- _TRY IT_: Exact reproduction required: the lines below from the line with "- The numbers" to the line with "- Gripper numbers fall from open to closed", both ends included, and no others.

- _TASK MATERIAL_:
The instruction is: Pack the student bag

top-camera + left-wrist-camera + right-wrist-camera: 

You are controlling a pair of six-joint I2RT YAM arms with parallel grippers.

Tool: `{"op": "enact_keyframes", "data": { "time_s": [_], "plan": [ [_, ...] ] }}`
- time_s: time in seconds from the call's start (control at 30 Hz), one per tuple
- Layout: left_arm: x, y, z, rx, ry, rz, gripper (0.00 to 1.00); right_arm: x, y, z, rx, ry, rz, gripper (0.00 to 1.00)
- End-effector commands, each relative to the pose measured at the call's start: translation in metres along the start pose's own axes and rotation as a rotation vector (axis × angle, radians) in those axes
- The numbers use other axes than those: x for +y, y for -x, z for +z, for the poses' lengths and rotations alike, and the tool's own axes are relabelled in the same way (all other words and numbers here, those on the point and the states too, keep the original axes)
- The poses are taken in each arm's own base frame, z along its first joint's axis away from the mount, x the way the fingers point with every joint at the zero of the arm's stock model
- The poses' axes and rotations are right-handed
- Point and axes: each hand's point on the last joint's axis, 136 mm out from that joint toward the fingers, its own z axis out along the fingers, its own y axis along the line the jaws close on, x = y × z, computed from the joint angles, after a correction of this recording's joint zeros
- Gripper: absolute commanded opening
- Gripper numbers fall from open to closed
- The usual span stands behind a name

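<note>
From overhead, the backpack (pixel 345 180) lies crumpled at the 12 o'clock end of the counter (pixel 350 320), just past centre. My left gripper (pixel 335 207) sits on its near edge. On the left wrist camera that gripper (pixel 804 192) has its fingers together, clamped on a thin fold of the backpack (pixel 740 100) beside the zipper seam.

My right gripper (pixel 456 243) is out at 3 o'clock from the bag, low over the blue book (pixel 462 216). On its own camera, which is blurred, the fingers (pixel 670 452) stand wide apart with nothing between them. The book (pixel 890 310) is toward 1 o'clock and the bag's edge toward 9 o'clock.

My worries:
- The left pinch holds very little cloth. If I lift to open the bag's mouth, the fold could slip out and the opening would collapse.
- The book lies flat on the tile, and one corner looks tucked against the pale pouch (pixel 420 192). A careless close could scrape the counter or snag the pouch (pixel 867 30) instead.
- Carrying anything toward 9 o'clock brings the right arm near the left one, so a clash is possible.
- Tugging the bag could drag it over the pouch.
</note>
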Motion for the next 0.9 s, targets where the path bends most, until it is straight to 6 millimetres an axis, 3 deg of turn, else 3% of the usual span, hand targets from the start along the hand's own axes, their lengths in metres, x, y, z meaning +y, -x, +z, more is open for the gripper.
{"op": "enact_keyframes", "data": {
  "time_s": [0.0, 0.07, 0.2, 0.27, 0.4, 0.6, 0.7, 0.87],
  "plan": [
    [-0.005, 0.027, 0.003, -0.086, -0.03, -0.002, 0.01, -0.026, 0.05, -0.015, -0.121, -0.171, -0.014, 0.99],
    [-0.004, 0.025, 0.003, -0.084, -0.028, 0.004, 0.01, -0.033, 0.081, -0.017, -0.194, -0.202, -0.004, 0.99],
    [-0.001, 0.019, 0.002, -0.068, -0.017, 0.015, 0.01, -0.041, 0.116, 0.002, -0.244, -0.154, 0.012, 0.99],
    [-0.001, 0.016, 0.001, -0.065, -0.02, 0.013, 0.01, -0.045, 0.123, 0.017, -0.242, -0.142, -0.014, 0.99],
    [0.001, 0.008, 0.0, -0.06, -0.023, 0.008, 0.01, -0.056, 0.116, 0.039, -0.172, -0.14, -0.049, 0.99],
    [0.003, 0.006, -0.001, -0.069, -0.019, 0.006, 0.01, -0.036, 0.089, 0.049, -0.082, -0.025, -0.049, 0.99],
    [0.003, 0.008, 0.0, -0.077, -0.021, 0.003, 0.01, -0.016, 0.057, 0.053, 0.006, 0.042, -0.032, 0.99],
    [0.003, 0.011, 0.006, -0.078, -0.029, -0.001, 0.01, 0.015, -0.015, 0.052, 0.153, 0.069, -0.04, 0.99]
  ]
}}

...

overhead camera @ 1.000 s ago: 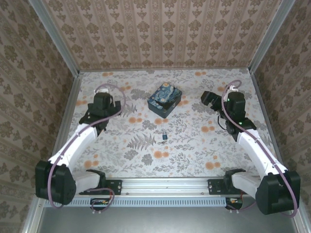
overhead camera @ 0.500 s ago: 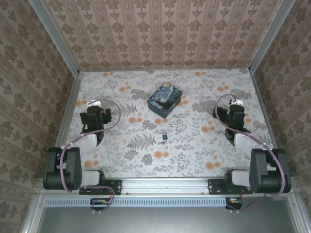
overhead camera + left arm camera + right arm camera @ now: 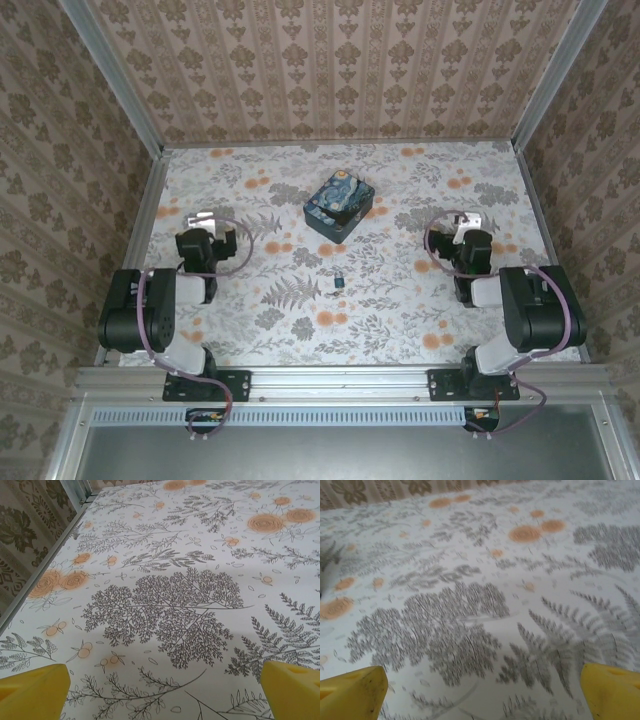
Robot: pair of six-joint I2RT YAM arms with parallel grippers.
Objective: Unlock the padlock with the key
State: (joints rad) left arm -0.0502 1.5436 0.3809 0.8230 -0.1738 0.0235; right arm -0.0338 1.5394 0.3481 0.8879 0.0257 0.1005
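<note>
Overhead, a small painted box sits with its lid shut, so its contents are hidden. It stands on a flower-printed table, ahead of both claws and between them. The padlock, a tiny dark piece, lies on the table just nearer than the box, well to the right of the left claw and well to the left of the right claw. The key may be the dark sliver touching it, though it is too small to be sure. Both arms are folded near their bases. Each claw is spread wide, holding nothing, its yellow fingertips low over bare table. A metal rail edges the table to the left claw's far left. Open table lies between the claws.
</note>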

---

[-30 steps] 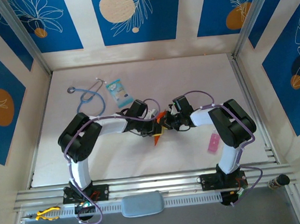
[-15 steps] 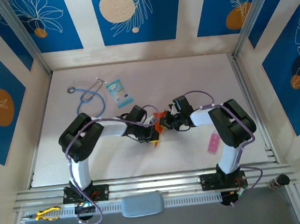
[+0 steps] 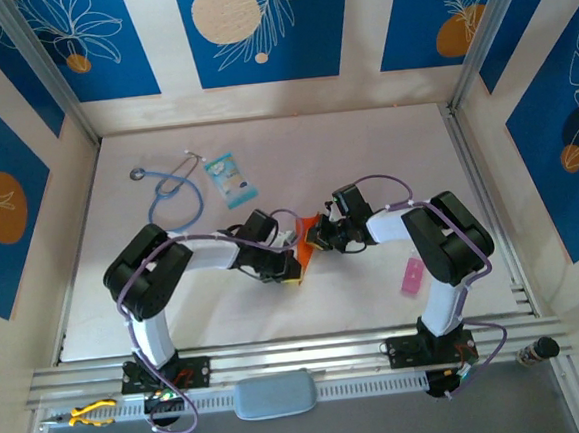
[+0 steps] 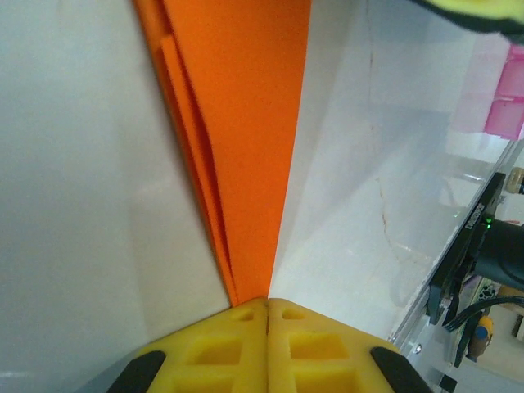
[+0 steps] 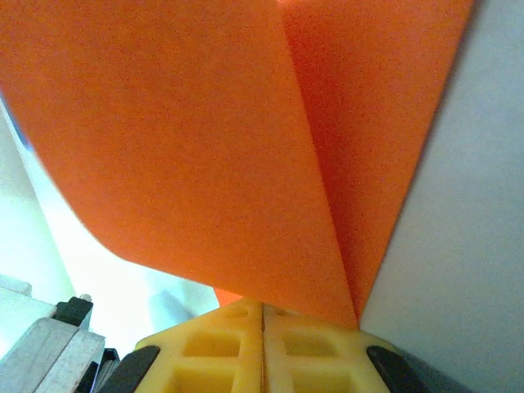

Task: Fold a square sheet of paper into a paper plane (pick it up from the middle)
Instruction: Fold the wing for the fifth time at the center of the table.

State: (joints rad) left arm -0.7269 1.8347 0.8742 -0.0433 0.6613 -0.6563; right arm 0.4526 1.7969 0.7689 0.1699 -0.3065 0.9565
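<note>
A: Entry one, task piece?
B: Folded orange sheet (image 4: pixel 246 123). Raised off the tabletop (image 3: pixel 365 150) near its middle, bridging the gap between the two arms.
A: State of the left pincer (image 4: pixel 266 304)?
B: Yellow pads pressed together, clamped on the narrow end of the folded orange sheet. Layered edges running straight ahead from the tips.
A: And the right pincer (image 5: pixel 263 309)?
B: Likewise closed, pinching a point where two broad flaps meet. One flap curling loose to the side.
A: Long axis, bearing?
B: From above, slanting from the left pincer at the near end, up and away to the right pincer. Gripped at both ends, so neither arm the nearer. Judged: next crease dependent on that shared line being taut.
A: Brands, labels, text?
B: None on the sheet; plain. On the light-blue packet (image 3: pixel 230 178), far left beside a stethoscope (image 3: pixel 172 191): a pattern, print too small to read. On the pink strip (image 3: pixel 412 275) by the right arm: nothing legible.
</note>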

- _RESULT FOR THIS EXERCISE_:
- The numbers use other axes than those: x for +y, y for -x, z for +z, for the poses' lengths and rotations alike, and the tool's own axes are relabelled in the same way (all other words and numbers here, those on the point and the states too, keep the original axes)
- The poses are taken in each arm's own base frame, z along its first joint's axis away from the mount, x the way the fingers point with every joint at the zero of the arm's stock model
- The poses' axes and rotations are right-handed
- Point and axes: each hand's point on the last joint's axis, 136 mm out from that joint toward the fingers, its own z axis out along the fingers, its own y axis along the line the jaws close on, x = y × z, computed from the joint angles, after a correction of this recording's joint zeros
- Gripper: absolute commanded opening
- Gripper numbers fall from open to closed

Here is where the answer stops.